O relatório destacou que o governo federal serve como um coletor crucial de dados sobre a composição do país. As ações do governo Trump minaram a coleta de dados relacionados ao meio ambiente, saúde pública, emprego, demografia e padrões climáticos. Especialistas alertam que essa erosão da integridade dos dados impedirá o progresso científico, obscurecerá o cenário econômico para os americanos e poderá levar a negligências em questões críticas de saúde.
Umair Irfan, um dos autores do relatório, afirmou: "A abordagem do governo pode ser caracterizada como 'sem dados, apenas vibrações', priorizando sentimentos instintivos em vez de evidências empíricas." Essa abordagem se manifestou de várias maneiras, incluindo a supressão de relatórios científicos que contradiziam a posição do governo sobre as mudanças climáticas e o enfraquecimento das regulamentações ambientais com base em avaliações de risco orientadas por dados.

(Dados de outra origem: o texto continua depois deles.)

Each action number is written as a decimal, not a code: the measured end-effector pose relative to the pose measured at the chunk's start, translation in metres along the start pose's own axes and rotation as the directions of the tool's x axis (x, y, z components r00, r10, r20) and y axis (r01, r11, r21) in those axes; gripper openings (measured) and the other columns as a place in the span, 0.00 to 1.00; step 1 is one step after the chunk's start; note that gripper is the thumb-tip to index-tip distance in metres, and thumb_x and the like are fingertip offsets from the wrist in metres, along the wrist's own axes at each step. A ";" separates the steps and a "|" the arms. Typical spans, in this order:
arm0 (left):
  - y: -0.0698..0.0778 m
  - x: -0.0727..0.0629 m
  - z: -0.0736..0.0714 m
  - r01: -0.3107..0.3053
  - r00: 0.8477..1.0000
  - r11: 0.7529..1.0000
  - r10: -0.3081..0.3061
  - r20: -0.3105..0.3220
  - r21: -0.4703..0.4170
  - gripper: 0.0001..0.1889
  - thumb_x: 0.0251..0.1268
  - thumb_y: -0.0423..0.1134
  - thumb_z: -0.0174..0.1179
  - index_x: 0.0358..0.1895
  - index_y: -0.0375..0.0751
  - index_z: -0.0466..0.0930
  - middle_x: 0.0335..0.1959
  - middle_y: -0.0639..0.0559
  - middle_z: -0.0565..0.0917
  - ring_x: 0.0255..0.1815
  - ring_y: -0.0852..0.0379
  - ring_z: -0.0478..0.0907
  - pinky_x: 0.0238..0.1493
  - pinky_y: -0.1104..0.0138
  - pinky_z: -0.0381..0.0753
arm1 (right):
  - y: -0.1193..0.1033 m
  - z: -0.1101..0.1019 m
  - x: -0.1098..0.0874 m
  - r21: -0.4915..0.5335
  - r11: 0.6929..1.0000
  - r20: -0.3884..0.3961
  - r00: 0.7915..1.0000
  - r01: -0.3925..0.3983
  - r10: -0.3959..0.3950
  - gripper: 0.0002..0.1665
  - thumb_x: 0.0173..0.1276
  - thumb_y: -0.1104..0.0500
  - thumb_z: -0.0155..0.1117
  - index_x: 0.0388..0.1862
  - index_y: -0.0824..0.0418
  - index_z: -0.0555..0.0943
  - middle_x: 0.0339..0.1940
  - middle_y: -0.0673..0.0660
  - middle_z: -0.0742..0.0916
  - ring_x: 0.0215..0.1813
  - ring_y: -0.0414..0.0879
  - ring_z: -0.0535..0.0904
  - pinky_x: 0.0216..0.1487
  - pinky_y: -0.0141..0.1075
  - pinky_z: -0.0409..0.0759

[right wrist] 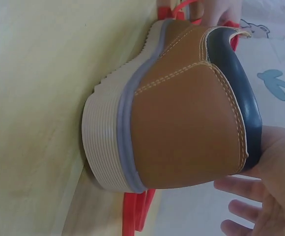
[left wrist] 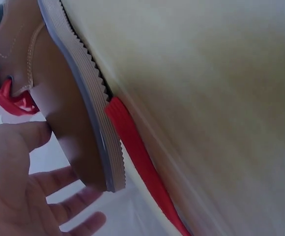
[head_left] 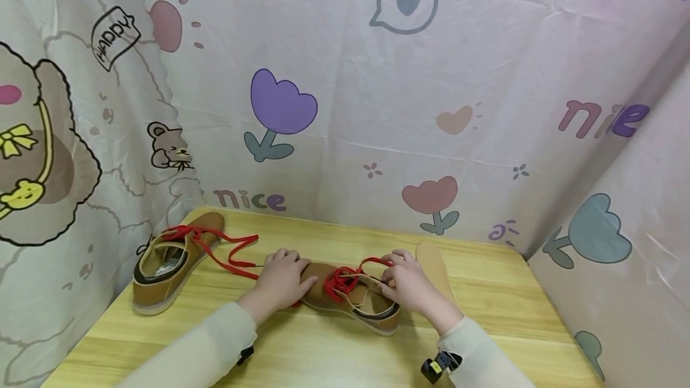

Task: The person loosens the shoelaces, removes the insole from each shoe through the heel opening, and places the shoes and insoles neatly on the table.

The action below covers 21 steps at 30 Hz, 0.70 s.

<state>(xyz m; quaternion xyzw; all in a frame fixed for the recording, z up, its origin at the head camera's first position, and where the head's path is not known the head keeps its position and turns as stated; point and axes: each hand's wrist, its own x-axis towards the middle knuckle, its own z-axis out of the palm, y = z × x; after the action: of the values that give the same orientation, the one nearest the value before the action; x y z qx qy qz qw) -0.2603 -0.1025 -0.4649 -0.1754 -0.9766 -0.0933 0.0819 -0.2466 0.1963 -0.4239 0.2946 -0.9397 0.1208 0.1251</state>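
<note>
A tan-brown shoe (head_left: 318, 298) with red laces tied over its tongue lies on the table, sole down, its toe to the left. At the toe, my left hand (head_left: 283, 280) holds the shoe, thumb (left wrist: 32, 135) on the upper and fingers round the front edge. My right hand (head_left: 408, 280) grips the dark padded collar (right wrist: 243, 105) at the heel end, with its thumb at the rim and the other fingers on the far side. A red lace (left wrist: 142, 162) runs along beside the sole in the left wrist view.
A matching shoe (head_left: 183, 275) stands at the table's left edge, its long red lace (head_left: 235, 265) trailing toward my left hand. Behind my right hand lies a flat tan insole (head_left: 432, 263). A printed curtain (head_left: 345, 106) hangs round the back and sides of the wooden table (head_left: 323, 352).
</note>
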 end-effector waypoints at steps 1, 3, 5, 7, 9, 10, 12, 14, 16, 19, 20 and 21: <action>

Cortes orçamentários desempenharam um papel significativo nesse declínio de dados. Agências responsáveis por coletar e analisar dados enfrentaram redução de financiamento, levando a reduções de pessoal e ao cancelamento de pesquisas importantes. Por exemplo, o Bureau of Labor Statistics sofreu um corte orçamentário de 15%, impactando sua capacidade de rastrear com precisão os números de emprego.

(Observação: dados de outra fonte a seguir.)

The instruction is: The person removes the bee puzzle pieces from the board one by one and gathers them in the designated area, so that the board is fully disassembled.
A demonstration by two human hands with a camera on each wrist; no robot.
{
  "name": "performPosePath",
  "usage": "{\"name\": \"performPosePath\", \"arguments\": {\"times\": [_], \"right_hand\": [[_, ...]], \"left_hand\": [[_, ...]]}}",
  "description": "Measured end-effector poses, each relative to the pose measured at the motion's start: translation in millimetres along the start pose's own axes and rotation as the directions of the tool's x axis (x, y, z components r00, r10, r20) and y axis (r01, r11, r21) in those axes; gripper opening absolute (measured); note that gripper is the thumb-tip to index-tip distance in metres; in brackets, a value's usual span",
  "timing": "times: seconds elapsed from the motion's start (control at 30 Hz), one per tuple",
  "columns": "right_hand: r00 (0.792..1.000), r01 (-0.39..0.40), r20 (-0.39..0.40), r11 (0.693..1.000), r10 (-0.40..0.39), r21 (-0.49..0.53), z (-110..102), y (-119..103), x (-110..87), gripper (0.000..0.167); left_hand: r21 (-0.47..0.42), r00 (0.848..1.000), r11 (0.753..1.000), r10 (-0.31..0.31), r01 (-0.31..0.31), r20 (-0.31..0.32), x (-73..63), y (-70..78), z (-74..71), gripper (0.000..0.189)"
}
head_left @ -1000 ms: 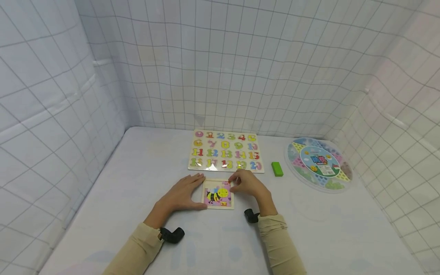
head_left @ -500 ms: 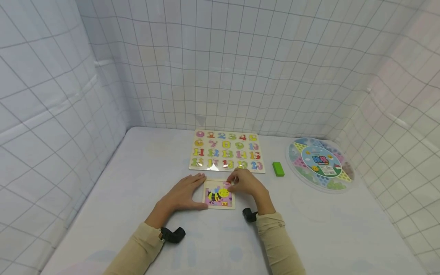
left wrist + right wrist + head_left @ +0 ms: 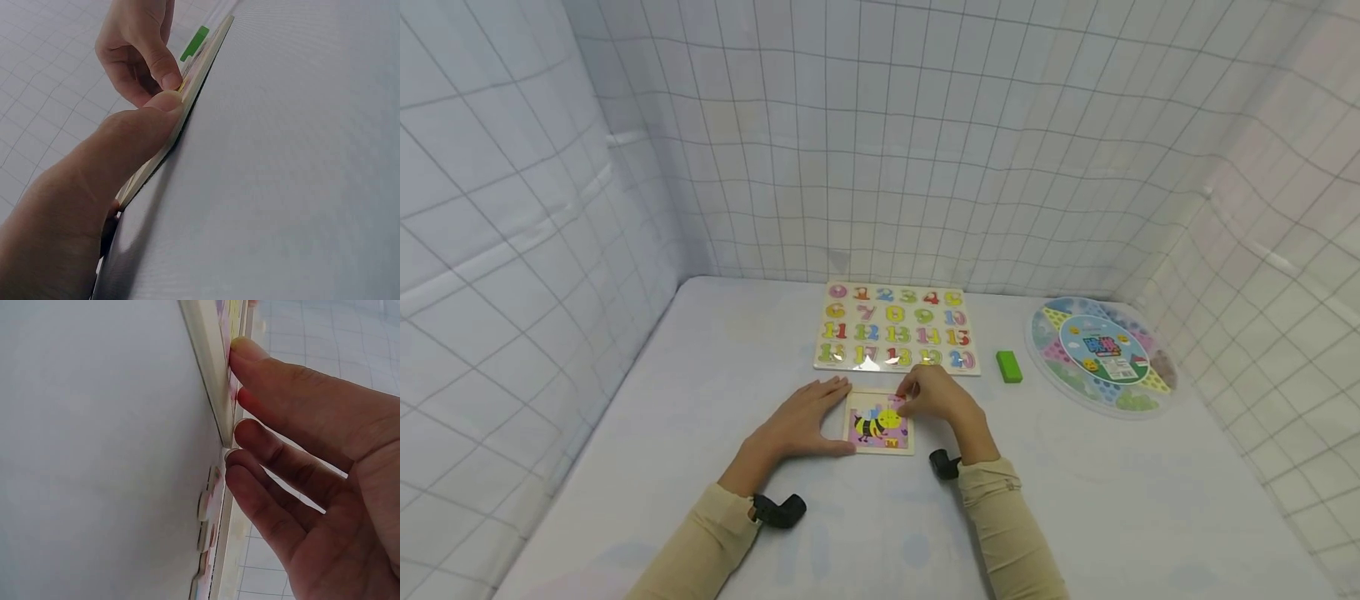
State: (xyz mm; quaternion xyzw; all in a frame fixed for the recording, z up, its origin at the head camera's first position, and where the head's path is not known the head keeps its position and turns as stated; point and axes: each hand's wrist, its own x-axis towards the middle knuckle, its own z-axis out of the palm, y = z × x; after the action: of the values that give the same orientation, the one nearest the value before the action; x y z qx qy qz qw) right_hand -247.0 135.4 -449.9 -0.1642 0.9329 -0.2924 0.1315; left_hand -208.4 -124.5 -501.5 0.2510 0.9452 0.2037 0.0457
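Head view: squarish puzzle [image 3: 872, 429], left hand [image 3: 797, 425] spread along its nine o'clock edge, right hand [image 3: 938, 394] touching around two, can't tell if pinching.

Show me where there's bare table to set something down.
Free: left of the number puzzle, beyond the left hand; also right of the right hand, nearer than the green block and Chinese checkers board. Crowded: the middle, with both hands at the bee puzzle close below the number puzzle.

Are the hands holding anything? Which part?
The left hand steadies the square wooden yellow-bee puzzle at its left corners; whether the right hand pinches anything is unclear.
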Motion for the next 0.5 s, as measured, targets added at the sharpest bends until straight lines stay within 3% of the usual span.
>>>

As consequências desse déficit de dados são de longo alcance. Os cientistas dependem de dados precisos e abrangentes para conduzir pesquisas e desenvolver soluções para desafios urgentes. As empresas usam dados econômicos para tomar decisões informadas sobre investimentos e contratações. Funcionários da saúde pública precisam de dados confiáveis para rastrear surtos de doenças e implementar intervenções eficazes.
Críticos argumentam que as ações do governo foram motivadas por um desejo de controlar a narrativa e evitar a responsabilização. Ao limitar o acesso aos dados, o governo poderia minimizar as tendências negativas e promover suas políticas preferidas sem escrutínio.

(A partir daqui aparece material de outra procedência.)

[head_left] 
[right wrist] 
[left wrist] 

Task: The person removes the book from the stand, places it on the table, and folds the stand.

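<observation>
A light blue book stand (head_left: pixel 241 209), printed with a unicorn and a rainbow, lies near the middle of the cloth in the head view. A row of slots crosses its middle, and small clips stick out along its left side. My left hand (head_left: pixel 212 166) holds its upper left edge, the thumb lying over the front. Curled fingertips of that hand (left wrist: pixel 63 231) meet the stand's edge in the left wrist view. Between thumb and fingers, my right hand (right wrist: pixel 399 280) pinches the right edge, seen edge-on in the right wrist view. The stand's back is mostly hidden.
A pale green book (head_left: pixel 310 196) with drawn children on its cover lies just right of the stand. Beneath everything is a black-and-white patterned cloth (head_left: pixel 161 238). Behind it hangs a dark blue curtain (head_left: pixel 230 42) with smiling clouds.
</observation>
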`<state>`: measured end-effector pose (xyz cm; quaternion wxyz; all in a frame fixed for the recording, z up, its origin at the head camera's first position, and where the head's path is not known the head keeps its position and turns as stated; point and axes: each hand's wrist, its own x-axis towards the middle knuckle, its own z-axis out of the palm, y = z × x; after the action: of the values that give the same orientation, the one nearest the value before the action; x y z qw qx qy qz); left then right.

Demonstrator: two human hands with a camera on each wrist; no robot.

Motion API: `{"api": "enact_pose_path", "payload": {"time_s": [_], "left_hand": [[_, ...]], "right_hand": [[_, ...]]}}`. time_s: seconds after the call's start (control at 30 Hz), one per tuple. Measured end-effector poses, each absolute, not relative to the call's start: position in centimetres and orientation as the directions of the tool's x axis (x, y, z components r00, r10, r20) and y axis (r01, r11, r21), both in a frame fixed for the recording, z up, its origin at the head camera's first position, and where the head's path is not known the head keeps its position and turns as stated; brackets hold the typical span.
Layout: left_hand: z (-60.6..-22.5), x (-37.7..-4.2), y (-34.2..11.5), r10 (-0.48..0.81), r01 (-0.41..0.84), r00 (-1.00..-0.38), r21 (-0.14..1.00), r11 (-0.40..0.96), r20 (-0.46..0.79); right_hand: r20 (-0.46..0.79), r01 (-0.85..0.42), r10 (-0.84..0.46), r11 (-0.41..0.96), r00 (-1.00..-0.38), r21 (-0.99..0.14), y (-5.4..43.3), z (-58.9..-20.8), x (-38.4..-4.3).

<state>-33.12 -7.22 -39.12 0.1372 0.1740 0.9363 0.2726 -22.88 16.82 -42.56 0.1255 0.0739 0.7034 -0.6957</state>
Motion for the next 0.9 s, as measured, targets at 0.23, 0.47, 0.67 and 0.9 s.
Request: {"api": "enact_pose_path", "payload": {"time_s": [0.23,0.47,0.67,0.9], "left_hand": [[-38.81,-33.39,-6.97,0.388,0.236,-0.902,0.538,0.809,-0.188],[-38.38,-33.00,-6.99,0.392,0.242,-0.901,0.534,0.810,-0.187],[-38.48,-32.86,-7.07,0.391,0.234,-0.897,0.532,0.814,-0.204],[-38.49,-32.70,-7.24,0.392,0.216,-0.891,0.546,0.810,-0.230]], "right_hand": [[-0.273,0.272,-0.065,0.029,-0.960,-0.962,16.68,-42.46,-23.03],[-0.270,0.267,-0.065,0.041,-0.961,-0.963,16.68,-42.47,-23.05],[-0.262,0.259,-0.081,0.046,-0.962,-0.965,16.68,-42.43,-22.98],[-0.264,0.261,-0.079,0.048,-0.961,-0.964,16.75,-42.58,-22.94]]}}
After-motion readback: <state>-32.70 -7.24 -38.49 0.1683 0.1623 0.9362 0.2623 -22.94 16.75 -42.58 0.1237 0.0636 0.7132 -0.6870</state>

Olhando para o futuro, os especialistas enfatizam a necessidade de restaurar o financiamento para as agências de coleta de dados e garantir que a integridade científica seja priorizada. Sem dados confiáveis, os formuladores de políticas estarão mal equipados para enfrentar os desafios que o país enfrenta, e o público ficará no escuro sobre o estado do país.